The Treaty Trail: Isaac Stevens' Treaty Councils 1854-1856
Treaties and Councils: Introduction
Chehalis Treaty Council
"Camp on the [Chehalis] Treaty Ground", from Northwest Coast by James. G. Swan. Washington State Historical Society Collection.

Governor Isaac Stevens arrived in the capitol of Washington Territory on November 25, 1853. A year later, he set out to secure Indian treaties that would open the territory for sustained white settlement of the region. From 1854 - 1856, Isaac Stevens journeyed across Washington State and into the modern states of Oregon, Idaho, and Montana meeting with tribes at ten treaty councils. Written, pictorial and oral history accounts of the treaty era and its aftermath rightly describe Indian-white relations that were confusing, difficult, and ultimately tragic. The Euro-American drive to occupy Western land lead to the creation of a reservation system and a strategy of the United States government to dispossess Native Americans of land and culture.
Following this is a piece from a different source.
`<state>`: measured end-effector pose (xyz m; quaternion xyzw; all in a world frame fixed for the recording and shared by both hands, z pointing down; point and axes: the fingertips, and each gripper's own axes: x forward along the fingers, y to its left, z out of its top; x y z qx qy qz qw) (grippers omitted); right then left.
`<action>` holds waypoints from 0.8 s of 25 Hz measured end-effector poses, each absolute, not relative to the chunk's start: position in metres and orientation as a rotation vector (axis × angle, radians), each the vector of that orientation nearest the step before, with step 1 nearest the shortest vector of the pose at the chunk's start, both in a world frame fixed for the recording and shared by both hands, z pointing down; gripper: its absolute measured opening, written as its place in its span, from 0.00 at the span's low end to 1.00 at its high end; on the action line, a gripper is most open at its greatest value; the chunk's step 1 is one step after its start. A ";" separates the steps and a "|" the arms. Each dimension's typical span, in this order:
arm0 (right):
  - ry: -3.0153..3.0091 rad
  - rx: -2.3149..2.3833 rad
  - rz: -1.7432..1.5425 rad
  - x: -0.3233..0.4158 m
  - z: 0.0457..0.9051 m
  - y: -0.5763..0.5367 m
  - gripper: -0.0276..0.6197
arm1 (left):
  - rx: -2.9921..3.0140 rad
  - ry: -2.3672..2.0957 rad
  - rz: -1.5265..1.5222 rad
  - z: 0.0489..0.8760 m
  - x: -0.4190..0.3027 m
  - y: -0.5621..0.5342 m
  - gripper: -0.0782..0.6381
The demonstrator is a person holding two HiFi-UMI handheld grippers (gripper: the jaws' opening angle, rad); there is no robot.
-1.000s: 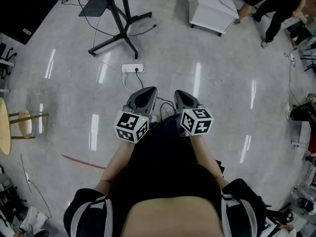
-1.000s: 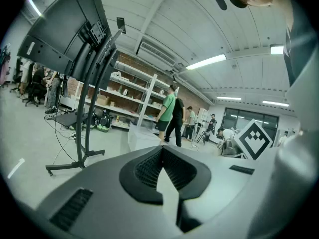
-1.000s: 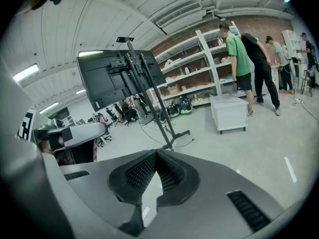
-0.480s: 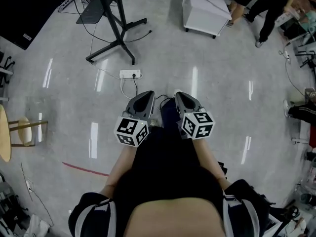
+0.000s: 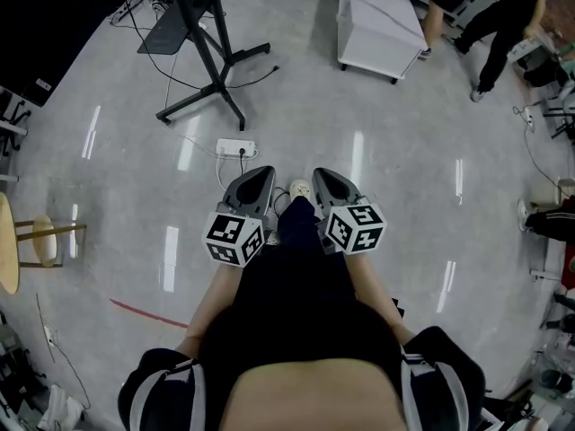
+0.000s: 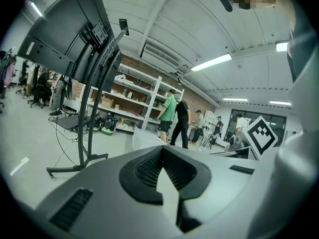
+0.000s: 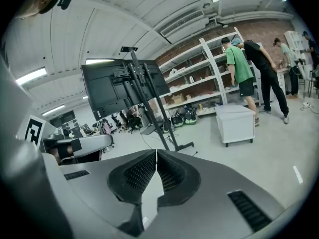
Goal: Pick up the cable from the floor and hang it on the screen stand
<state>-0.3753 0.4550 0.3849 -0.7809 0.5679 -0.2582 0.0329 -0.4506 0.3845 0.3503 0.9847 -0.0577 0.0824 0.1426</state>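
Head view, looking steeply down: the left gripper (image 5: 254, 180) and the right gripper (image 5: 329, 180) were held side by side in front of the person's body, above the floor (image 5: 409, 196). In each gripper view the ribbed pads were pressed together at the tips with nothing between them, so both were empty. The cable (image 5: 283, 200) lay on the floor, showing between the two grippers, just beside a white power strip (image 5: 236, 149). Its full run could not be traced. The screen stand (image 5: 218, 77) stood well apart, toward the far left edge of the floor, with no cable visibly hung on it. By this reading the task had not begun: the reach down, the grasp, the carry and the hanging all remained. The only container in sight, a white box (image 5: 377, 16) near the far edge of the floor, was closed, so its contents could not be seen.
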 end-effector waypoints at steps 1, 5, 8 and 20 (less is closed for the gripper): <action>1.751 -2.398 -0.793 -0.366 0.382 0.448 0.08 | 2.842 -0.169 0.240 0.348 -0.441 0.379 0.12; 1.785 -2.365 -0.800 -0.333 0.376 0.424 0.08 | 2.853 -0.160 0.253 0.341 -0.400 0.363 0.12; 1.807 -2.355 -0.826 -0.307 0.380 0.407 0.08 | 2.849 -0.163 0.257 0.342 -0.370 0.348 0.12; 1.911 -2.299 -0.900 -0.214 0.384 0.352 0.08 | 2.832 -0.280 0.260 0.339 -0.275 0.291 0.12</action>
Careful evaluation of the Stevens Treaty history reveals phases of interaction and intention between Stevens and his delegation and the various tribal groups participating in the treaty councils. In the earliest treaty council at Medicine Creek near Olympia on December 26, 1854, delegates from the Nisqually, Puyallup, Steitcoom, Squawskin, S'Homanish, Steelchass, T'Peeksin, Squi-aitl, Sa-heh-wamish tribes met with Stevens and his negotiating team. Stevens acted as both governor and superintendent of Indian Affairs for Washington Territory. At this first council, there was some confusion amongst the Native Americans about what was taking place complicated by language issues. In the ensuing nine councils, Native Americans utilized their own interpreters and attempted to maximize their situation.
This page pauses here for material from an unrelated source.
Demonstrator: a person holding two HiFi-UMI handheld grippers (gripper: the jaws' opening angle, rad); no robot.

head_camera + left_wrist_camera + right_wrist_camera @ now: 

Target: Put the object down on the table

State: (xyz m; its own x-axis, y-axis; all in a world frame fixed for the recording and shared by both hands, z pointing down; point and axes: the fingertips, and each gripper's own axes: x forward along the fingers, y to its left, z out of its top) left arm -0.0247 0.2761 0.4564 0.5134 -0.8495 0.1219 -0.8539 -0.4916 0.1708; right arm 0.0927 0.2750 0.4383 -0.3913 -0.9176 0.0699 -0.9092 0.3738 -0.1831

Stevens utilized the treaty ritual itself as a kind of cultural bridge between his culture and Native American culture. Under the guise and protocol of potlatch and gift giving Stevens consolidated diverse native peoples under a treaty structure and subsequent reservation system. Confident and driven politician that he was, Stevens elevated the authority of some tribal leaders and encouraged divisive internal political factions within tribes to secure signatures on treaty documents. The subsequent reservation system and relations between Indians and non-Indians bear the mark of this nineteenth century man during a period of United States History defined by paternalism, manifest destiny, and efforts to culturally homogenize American society.
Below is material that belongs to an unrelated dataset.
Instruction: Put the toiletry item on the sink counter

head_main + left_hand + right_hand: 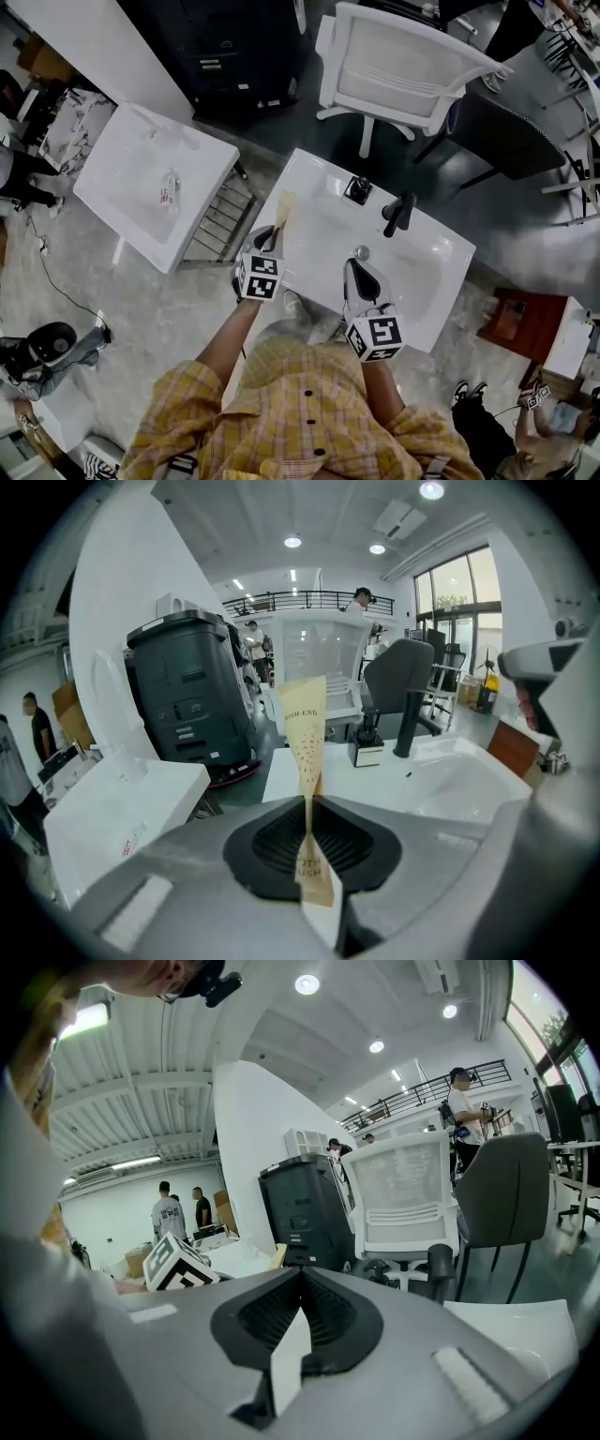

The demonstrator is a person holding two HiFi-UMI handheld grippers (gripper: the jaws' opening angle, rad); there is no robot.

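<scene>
The toiletry item is a thin tan paper toothbrush packet. My left gripper is shut on its lower end, and the packet stands up out of the jaws above the left edge of the white sink counter. My right gripper hangs over the basin's near side, close to the drain, shut with nothing in it. In the right gripper view the left gripper's marker cube shows at the left.
A black faucet and a black dispenser stand at the sink's back. Left of it are a wire rack and a second white sink unit with a bottle. Behind stand a white chair and a black bin.
</scene>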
It is important to understand that not all Native Americans were included in Stevens' treaty making journey. Several tribes, including the Semiahmoo, Noosack, Samish, Lower Puyallup and Quileute did not take part in the treaty councils for various reasons. Several tribes in Western Washington today continue to try to obtain recognition from the Federal government that will allow them to enjoy privileges granted to other groups via the treaty structures.